### Problem requirements
Starting at the first line, copy the data below through to the end, exactly.

### The records
------------

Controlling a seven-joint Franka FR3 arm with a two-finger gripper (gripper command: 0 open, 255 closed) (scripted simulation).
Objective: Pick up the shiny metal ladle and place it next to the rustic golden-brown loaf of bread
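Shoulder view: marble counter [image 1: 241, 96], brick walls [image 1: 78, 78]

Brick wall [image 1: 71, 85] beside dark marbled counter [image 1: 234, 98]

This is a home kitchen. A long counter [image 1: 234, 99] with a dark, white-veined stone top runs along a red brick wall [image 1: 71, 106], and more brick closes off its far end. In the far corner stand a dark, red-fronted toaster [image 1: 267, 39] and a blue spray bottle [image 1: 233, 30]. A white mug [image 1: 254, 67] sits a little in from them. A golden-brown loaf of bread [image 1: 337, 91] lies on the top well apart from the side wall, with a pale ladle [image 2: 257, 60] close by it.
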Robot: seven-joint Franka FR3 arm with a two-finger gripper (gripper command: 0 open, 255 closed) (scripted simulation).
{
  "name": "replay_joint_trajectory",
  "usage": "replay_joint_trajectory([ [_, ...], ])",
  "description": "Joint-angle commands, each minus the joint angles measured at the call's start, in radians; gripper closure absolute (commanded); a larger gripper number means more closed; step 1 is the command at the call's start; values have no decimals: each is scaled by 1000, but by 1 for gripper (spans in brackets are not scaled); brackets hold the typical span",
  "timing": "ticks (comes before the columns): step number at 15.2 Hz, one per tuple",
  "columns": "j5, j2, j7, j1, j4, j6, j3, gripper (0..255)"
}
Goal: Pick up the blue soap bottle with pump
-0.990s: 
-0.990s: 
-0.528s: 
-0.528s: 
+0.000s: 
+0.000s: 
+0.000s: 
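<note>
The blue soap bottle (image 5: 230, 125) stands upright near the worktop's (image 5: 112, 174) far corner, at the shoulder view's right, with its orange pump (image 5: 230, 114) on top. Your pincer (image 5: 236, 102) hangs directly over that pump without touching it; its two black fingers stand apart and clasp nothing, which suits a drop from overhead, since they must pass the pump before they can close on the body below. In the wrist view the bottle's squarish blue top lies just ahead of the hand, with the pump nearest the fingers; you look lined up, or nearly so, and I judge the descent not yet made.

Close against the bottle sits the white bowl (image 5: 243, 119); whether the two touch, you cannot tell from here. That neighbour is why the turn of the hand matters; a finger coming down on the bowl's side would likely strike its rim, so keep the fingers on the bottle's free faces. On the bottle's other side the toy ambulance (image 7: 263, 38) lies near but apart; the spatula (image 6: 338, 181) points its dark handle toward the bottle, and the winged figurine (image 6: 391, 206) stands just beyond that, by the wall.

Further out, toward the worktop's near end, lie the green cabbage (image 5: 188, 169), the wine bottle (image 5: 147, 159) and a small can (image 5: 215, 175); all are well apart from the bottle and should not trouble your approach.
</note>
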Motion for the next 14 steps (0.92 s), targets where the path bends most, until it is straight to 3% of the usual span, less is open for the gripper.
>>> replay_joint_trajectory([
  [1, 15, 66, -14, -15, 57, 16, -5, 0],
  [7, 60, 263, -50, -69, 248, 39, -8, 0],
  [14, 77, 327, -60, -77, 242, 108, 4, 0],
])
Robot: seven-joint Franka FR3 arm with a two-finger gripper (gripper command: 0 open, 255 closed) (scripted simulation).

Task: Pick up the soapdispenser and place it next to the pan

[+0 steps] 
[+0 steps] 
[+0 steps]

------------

### Answer to the exercise
Controlling a seven-joint Franka FR3 arm with a two-finger gripper (gripper command: 0 open, 255 closed) (scripted simulation).
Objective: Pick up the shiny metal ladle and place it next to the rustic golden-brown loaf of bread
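Shoulder view: marble counter [image 1: 241, 96], brick walls [image 1: 78, 78]

Brick wall [image 1: 71, 85] beside dark marbled counter [image 1: 234, 98]

This is a home kitchen. A long counter [image 1: 234, 99] with a dark, white-veined stone top runs along a red brick wall [image 1: 71, 106], and more brick closes off its far end. In the far corner stand a dark, red-fronted toaster [image 1: 267, 39] and a blue spray bottle [image 1: 233, 30]. A white mug [image 1: 254, 67] sits a little in from them. A golden-brown loaf of bread [image 1: 337, 91] lies on the top well apart from the side wall, with a pale ladle [image 2: 257, 60] close by it.
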Robot: seven-joint Franka FR3 arm with a two-finger gripper (gripper command: 0 open, 255 closed) (scripted simulation).
{
  "name": "replay_joint_trajectory",
  "usage": "replay_joint_trajectory([ [_, ...], ])",
  "description": "Joint-angle commands, each minus the joint angles measured at the call's start, in radians; gripper closure absolute (commanded); a larger gripper number means more closed; step 1 is the command at the call's start; values have no decimals: each is scaled by 1000, but by 1 for gripper (spans in brackets are not scaled); brackets hold the typical span",
  "timing": "ticks (comes before the columns): step number at 15.2 Hz, one per tuple",
  "columns": "j5, j2, j7, j1, j4, j6, j3, gripper (0..255)"
}
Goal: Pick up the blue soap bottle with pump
-0.990s: 
-0.990s: 
-0.528s: 
-0.528s: 
+0.000s: 
+0.000s: 
+0.000s: 
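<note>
The blue soap bottle (image 5: 230, 125) stands upright near the worktop's (image 5: 112, 174) far corner, at the shoulder view's right, with its orange pump (image 5: 230, 114) on top. Your pincer (image 5: 236, 102) hangs directly over that pump without touching it; its two black fingers stand apart and clasp nothing, which suits a drop from overhead, since they must pass the pump before they can close on the body below. In the wrist view the bottle's squarish blue top lies just ahead of the hand, with the pump nearest the fingers; you look lined up, or nearly so, and I judge the descent not yet made.

Close against the bottle sits the white bowl (image 5: 243, 119); whether the two touch, you cannot tell from here. That neighbour is why the turn of the hand matters; a finger coming down on the bowl's side would likely strike its rim, so keep the fingers on the bottle's free faces. On the bottle's other side the toy ambulance (image 7: 263, 38) lies near but apart; the spatula (image 6: 338, 181) points its dark handle toward the bottle, and the winged figurine (image 6: 391, 206) stands just beyond that, by the wall.

Further out, toward the worktop's near end, lie the green cabbage (image 5: 188, 169), the wine bottle (image 5: 147, 159) and a small can (image 5: 215, 175); all are well apart from the bottle and should not trouble your approach.
</note>
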Motion for the next 14 steps (0.92 s), targets where the path bends most, until it is straight to 3% of the usual span, less is open for the gripper.
>>> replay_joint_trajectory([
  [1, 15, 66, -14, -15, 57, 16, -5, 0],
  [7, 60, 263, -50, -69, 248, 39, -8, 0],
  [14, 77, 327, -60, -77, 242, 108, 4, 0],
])
Robot: seven-joint Franka FR3 arm with a two-finger gripper (gripper command: 0 open, 255 closed) (scripted simulation).

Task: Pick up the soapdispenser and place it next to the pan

[+0 steps] 
[+0 steps] 
[+0 steps]

No further output is required for this answer.